Task instructions
Return nothing but the lines from the line containing "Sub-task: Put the" through the last line of the records, reproduced exactly.

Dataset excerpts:
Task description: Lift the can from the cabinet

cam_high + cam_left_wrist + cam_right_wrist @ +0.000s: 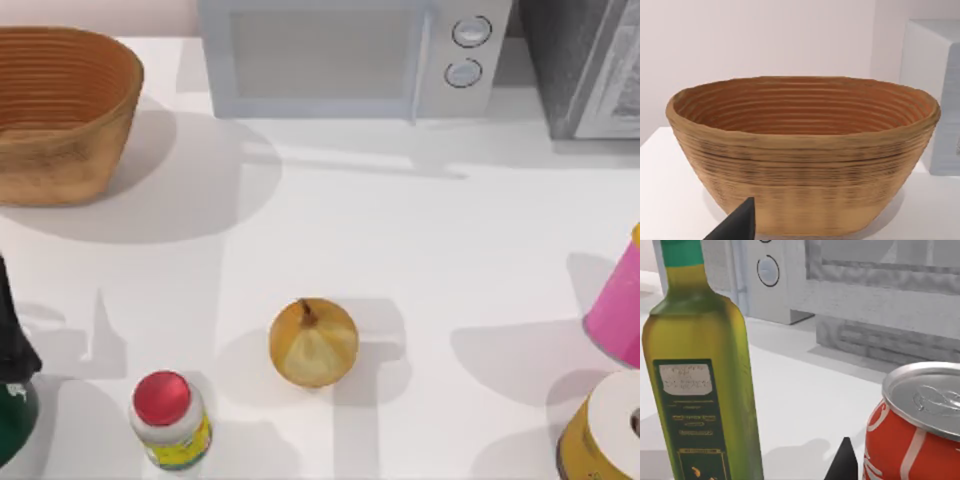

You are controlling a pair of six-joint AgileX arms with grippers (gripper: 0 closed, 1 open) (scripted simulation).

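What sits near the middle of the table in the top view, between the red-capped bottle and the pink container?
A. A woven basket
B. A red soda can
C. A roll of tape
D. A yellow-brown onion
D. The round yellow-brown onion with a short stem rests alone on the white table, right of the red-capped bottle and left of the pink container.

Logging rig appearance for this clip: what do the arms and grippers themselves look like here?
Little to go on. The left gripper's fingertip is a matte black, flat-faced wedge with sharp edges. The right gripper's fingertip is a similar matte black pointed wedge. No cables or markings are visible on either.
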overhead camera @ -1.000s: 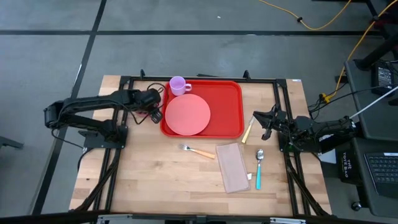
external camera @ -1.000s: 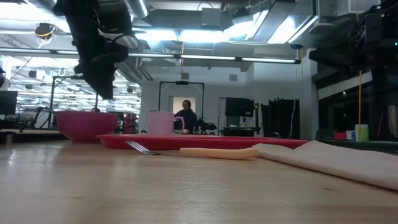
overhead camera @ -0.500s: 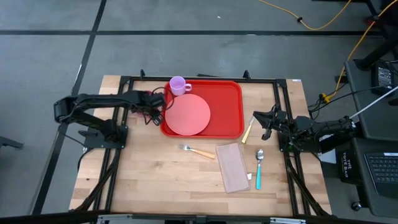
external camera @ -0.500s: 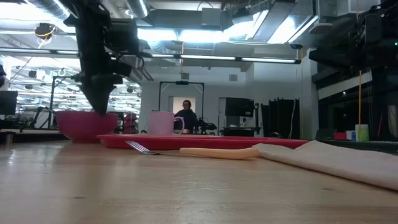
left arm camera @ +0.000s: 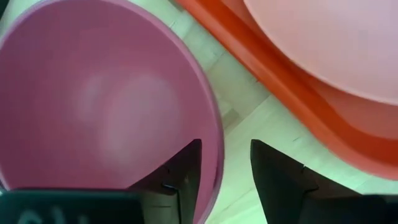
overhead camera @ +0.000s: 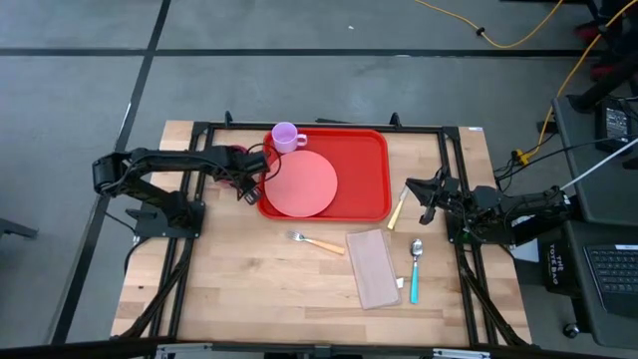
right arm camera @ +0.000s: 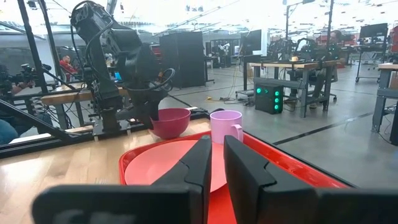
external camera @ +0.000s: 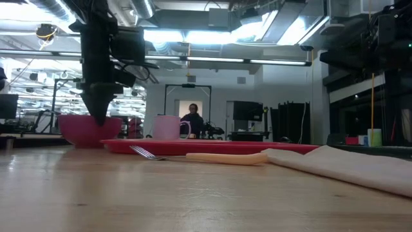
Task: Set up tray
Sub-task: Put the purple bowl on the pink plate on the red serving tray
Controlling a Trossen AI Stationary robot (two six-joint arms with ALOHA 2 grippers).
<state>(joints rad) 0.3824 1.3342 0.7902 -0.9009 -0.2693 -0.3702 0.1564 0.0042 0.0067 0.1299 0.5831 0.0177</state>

The completed task
Sub-task: Put the purple bowl on the pink plate on the red serving tray
Controlling a Trossen AI Stationary robot (two six-joint arms with ALOHA 2 grippers).
<state>(joints rad) 0.3824 1.3342 0.7902 -0.9009 -0.2693 -0.3702 0.1564 0.0042 0.0067 0.1299 0.5831 0.0177</state>

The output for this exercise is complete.